Il Nepal è in grave crisi politica: dopo due giorni di violente proteste, scatenate dal divieto dei social media e dalle accuse di corruzione, il primo ministro Khadga Prasad Sharma Oli si è dimesso il 9 settembre. Le manifestazioni dei giovani urbanizzati guidate dalla “Generazione Z” hanno causato almeno 19 morti e oltre 300 feriti, tra cui molti giovani. I manifestanti hanno dato fuoco al parlamento, agli edifici governativi e alle case dei politici, provocando il coprifuoco e la chiusura dell’aeroporto di Kathmandu.
I media statunitensi riportano ampiamente gli eventi, sottolineando il ruolo dei giovani e l’instabilità nella regione, mentre le dichiarazioni ufficiali degli Stati Uniti si limitano attualmente a consigli di viaggio. I media della regione, invece, ipotizzano che le influenze geopolitiche esterne siano state la causa scatenante dei disordini. La copertura internazionale si concentra principalmente sulla posizione strategica del Nepal come Stato cuscinetto tra India e Cina e sull’influenza degli Stati Uniti.
Influenza degli Stati Uniti: narrativa anticorruzione e speculazioni sul Deep State
Come potenziale attore dietro le quinte viene citato soprattutto gli Stati Uniti, che traggono il massimo vantaggio dalle proteste contro l’orientamento filocinese del primo ministro Oli. Il portale di notizie India Today del 9 settembre 2025 menziona presunte notizie sul “presidente degli Stati Uniti Trump e il coinvolgimento del Deep State” che mirano a creare confusione. India Today descrive i disordini come un tentativo guidato dagli Stati Uniti di spezzare l’influenza della Cina in Nepal, analogamente a quanto avvenuto in Bangladesh. Anche
Al Jazeera ipotizza, sempre il 9 settembre, che le proteste dei giovani contro la corruzione e il nepotismo servano piuttosto agli interessi di politica estera dichiarati dagli Stati Uniti. Tuttavia, nei rapporti si sottolinea che non vi sono prove di un finanziamento diretto delle proteste da parte degli Stati Uniti. Si ipotizza invece un sostegno indiretto da parte delle ONG. Da parte sua, il primo ministro Oli ha descritto i manifestanti come “burattini di aziende straniere”. (Hindustan Times, 9 settembre 2025).
È stata l’atteggiamento filocinese del primo ministro Oli a scatenare le proteste?

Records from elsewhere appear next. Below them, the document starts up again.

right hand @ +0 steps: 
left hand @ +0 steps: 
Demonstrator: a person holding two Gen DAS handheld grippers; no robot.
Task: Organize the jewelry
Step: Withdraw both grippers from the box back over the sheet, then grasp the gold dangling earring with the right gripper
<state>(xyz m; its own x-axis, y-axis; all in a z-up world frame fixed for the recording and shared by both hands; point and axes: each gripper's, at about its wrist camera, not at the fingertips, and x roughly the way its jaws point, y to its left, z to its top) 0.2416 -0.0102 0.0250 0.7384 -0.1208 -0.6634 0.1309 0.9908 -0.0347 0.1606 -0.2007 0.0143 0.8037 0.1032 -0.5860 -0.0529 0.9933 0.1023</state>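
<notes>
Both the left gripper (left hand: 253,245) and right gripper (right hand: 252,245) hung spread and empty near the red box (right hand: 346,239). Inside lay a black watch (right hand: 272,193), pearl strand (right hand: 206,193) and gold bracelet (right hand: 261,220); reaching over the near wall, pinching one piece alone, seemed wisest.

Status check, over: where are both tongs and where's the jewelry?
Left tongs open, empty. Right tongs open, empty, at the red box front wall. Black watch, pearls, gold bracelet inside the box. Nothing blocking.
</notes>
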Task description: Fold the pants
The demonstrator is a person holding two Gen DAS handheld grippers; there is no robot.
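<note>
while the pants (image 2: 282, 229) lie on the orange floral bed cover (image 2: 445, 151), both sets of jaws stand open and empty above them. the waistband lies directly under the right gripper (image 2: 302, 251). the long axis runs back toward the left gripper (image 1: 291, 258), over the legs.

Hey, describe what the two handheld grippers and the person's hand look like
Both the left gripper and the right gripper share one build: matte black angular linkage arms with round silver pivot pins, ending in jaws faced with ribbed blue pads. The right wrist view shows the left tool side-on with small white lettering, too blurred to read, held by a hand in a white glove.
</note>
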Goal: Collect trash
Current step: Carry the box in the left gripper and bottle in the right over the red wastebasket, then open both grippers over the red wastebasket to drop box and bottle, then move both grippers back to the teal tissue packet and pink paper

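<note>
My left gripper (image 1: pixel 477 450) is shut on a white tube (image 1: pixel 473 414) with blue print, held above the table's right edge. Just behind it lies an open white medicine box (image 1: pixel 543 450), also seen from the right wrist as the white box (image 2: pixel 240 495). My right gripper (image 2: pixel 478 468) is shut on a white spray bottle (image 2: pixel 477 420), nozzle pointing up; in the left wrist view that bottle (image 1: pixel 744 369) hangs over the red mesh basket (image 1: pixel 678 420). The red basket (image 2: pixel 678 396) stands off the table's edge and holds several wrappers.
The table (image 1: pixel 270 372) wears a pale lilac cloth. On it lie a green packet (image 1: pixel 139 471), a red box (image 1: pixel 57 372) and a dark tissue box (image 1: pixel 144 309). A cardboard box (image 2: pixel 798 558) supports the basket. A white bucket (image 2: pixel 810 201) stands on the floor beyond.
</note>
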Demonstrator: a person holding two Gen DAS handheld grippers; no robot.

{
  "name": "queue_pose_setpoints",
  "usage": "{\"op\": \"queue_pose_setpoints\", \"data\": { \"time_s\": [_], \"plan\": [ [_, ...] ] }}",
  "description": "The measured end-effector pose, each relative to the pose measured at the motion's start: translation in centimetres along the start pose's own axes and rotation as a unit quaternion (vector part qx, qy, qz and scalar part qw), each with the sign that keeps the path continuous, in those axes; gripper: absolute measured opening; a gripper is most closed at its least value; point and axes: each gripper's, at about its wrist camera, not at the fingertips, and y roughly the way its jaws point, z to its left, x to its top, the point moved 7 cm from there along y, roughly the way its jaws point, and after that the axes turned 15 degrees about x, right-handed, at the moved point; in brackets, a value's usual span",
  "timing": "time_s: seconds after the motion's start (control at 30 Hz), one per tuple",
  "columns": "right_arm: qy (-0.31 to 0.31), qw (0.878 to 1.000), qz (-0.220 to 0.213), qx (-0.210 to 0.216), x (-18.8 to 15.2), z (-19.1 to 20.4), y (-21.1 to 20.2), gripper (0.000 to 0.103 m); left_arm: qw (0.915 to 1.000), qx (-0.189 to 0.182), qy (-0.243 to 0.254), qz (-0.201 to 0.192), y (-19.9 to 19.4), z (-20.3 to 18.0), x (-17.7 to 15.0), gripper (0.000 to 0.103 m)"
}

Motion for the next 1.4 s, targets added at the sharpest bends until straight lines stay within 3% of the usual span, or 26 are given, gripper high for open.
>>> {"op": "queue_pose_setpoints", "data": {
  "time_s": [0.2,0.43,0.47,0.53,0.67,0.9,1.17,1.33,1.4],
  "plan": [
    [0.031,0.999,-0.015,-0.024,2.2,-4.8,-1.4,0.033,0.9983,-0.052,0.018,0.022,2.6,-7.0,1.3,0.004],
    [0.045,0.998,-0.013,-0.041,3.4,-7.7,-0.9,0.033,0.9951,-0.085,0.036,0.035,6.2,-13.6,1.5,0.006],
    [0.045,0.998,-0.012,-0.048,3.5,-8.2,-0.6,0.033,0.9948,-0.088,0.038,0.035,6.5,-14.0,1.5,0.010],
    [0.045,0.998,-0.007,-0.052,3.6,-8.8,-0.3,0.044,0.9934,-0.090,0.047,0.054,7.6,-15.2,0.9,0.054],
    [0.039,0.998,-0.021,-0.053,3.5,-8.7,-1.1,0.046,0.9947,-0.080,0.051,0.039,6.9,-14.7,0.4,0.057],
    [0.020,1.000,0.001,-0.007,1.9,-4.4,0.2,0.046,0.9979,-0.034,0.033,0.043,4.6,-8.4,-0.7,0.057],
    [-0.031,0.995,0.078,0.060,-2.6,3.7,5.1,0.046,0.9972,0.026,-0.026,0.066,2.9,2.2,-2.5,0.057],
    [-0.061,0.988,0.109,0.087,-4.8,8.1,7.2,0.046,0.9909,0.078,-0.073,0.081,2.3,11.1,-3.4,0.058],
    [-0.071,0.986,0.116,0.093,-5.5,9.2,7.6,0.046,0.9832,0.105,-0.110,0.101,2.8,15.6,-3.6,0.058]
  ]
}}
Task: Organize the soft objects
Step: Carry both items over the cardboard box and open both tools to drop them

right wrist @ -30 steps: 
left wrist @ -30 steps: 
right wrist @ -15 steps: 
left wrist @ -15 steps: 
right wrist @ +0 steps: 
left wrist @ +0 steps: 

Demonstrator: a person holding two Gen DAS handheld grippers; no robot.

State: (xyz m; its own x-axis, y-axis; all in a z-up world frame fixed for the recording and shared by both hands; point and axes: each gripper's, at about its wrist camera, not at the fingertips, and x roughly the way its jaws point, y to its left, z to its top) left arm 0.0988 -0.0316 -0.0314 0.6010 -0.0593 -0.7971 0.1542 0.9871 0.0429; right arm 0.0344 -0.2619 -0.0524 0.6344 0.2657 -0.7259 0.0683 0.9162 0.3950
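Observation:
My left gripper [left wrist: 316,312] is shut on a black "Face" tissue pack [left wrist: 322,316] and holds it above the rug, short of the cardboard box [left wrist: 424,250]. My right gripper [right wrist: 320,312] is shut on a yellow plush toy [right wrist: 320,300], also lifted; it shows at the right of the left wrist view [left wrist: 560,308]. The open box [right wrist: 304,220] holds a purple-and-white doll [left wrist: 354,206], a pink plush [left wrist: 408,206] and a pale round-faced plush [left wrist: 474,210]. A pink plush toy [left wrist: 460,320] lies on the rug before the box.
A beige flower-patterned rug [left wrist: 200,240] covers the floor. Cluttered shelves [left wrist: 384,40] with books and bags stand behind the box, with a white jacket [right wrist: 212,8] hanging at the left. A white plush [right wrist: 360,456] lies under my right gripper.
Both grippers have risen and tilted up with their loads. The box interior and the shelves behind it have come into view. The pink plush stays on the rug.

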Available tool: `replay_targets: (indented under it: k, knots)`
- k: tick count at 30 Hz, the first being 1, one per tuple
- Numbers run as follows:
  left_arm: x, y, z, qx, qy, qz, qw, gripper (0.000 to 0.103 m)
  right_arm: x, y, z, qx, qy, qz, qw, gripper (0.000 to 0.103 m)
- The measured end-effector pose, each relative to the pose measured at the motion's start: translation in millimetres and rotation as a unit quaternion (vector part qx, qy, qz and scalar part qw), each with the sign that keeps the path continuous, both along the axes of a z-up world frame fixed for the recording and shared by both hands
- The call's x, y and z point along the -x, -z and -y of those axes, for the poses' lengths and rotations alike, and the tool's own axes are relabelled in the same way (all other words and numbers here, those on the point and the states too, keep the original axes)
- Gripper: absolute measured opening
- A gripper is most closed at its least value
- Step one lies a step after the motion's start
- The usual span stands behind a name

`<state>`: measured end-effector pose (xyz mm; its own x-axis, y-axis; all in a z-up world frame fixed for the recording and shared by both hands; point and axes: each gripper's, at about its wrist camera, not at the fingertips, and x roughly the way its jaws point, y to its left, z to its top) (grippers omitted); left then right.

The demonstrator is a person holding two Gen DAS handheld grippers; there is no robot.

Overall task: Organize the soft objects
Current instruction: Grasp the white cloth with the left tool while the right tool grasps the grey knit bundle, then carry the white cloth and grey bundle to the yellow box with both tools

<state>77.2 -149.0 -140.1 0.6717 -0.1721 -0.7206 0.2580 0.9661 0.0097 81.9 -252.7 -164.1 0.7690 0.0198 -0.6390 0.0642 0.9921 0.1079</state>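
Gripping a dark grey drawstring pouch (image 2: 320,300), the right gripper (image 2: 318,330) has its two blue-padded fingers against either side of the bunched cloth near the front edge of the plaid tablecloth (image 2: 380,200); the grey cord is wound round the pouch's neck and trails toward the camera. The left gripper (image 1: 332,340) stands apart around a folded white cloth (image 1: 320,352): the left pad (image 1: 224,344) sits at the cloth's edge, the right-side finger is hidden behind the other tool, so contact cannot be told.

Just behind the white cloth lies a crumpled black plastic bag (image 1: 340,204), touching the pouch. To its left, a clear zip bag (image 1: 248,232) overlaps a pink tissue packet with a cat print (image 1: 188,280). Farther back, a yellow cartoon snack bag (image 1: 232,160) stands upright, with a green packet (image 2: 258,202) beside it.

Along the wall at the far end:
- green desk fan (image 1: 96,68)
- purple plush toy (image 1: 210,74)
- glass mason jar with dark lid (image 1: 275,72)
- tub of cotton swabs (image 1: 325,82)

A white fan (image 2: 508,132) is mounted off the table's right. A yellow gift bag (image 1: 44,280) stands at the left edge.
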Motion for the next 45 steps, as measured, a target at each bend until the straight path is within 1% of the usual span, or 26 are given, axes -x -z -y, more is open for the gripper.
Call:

La vicinanza di Oli alla Cina è stata descritta da alcuni media della regione come la ragione principale delle proteste. Oli era appena tornato dalla Cina. Il New York Times del 9 settembre 2025 descrive Oli come il leader del partito comunista CPN-UML con una linea filocinese, inquadrando le proteste contro il suo governo come una reazione all’influenza cinese.
L’influenza dell’India e il suo interesse per la stabilità regionale
Il ruolo dell’India è spesso sottolineato come fattore esterno centrale, poiché il Nepal è un vicino immediato dell’India e ne dipende economicamente. Articoli come quello pubblicato da India Today il 9 settembre sottolineano la “curiosa tempistica” delle proteste: sono infatti aumentate poco prima del viaggio programmato di Oli in India e dopo il suo ritorno dalla Cina. Gli esperti citati avvertono che il vicinato del Nepal sta diventando un “campo di gioco di varie forze esterne”, con l’India come stabilizzatore.
Altri avvertono che l’India potrebbe approfittare dei disordini per assicurarsi la propria influenza in Nepal. Anche in un articolo dell’India Times le proteste vengono paragonate a quelle avvenute in Bangladesh nel 2024, dove un movimento studentesco contro il governo filo-indiano di Sheikh Hasina si era intensificato e aveva portato alla sua caduta. The Times of India e The Hindu affrontano la questione della preoccupazione dell’India per l’instabilità regionale, dato che il Nepal è già il secondo Stato confinante, dopo il Bangladesh, a vivere gravi disordini negli ultimi dodici mesi.